5.1.2 Task Start-up
We found that our MR programs took some time before all nodes
were running at full capacity. On a cluster of 100 nodes, it takes 10
seconds from the moment that a job is submitted to the JobTracker
before the first Map task begins to execute and 25 seconds until all
the nodes in the cluster are executing the job. This coincides with
the results in [8], where the data processing rate does not reach its
peak for nearly 60 seconds on a cluster of 1800 nodes. The “cold
start” nature is symptomatic to Hadoop’s (and apparently Google’s)
implementation and not inherent to the actual MR model itself. For
example, we also found that prior versions of Hadoop would create
a new JVM process for each Map and Reduce instance on a node,
which we found increased the overhead of running jobs on large
data sets; enabling the JVM reuse feature in the latest version of
Hadoop improved our results for MR by 10–15%.

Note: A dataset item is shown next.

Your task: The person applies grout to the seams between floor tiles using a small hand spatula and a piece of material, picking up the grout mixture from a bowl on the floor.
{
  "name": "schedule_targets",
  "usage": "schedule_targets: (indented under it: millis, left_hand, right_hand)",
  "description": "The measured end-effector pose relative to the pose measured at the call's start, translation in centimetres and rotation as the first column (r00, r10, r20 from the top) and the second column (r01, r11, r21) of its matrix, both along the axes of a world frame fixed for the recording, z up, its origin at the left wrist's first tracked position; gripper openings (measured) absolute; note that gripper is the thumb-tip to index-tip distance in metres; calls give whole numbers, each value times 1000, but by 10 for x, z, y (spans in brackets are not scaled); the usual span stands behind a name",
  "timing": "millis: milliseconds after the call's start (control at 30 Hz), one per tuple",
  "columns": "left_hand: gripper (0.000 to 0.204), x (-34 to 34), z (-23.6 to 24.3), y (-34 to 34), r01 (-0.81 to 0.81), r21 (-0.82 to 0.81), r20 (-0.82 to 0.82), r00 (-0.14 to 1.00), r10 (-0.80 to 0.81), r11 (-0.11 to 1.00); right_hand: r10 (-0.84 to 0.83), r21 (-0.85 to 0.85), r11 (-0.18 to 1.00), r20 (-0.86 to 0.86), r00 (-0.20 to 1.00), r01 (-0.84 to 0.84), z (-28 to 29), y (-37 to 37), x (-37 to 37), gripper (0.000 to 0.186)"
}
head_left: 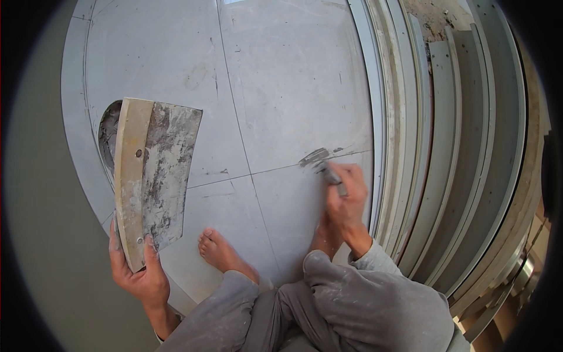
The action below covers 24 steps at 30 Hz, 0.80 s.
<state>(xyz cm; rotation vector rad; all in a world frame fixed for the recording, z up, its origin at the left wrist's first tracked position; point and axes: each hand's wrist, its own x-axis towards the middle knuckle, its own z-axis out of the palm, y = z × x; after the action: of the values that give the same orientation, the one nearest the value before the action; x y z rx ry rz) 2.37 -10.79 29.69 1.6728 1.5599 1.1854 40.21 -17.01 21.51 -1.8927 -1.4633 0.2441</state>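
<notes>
My left hand (139, 273) grips the near end of a wide mortar-crusted scraper board (164, 176) with a pale strip along its side. A lump of dark grey paste (109, 129) shows at its far left. My right hand (346, 196) holds a small grey tool (331, 176), blurred, at a joint between grey floor tiles (281, 88). Its tip is by dark smears of paste (314, 157) on the tile.
My bare feet (226, 252) are on the tiles, below my bent knees. Long metal rails or frames (448, 146) run along the right, with debris (428, 17) at their far end. A plain grey-green surface (56, 199) borders the tiles on the left.
</notes>
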Motion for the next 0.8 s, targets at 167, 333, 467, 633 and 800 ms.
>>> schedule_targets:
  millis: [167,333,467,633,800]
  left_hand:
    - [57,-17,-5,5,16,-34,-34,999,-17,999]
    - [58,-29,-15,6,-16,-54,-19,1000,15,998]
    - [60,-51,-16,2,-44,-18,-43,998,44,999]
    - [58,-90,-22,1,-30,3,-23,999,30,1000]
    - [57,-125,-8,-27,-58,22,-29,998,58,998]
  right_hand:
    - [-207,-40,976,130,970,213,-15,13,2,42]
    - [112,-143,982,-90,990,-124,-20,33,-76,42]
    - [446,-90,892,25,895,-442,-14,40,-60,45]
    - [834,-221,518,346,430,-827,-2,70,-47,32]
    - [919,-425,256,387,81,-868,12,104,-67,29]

In contrast, parallel DBMSs are started at OS boot time, and thus
are considered to always be “warm”, waiting for a query to execute.
Moreover, all modern DBMSs are designed to execute using multiple threads and processes, which allows the currently running code
to accept additional tasks and further optimize its execution schedule. Minimizing start-up time was one of the early optimizations of
DBMSs, and is certainly something that MR systems should be able
to incorporate without a large rewrite of the underlying architecture.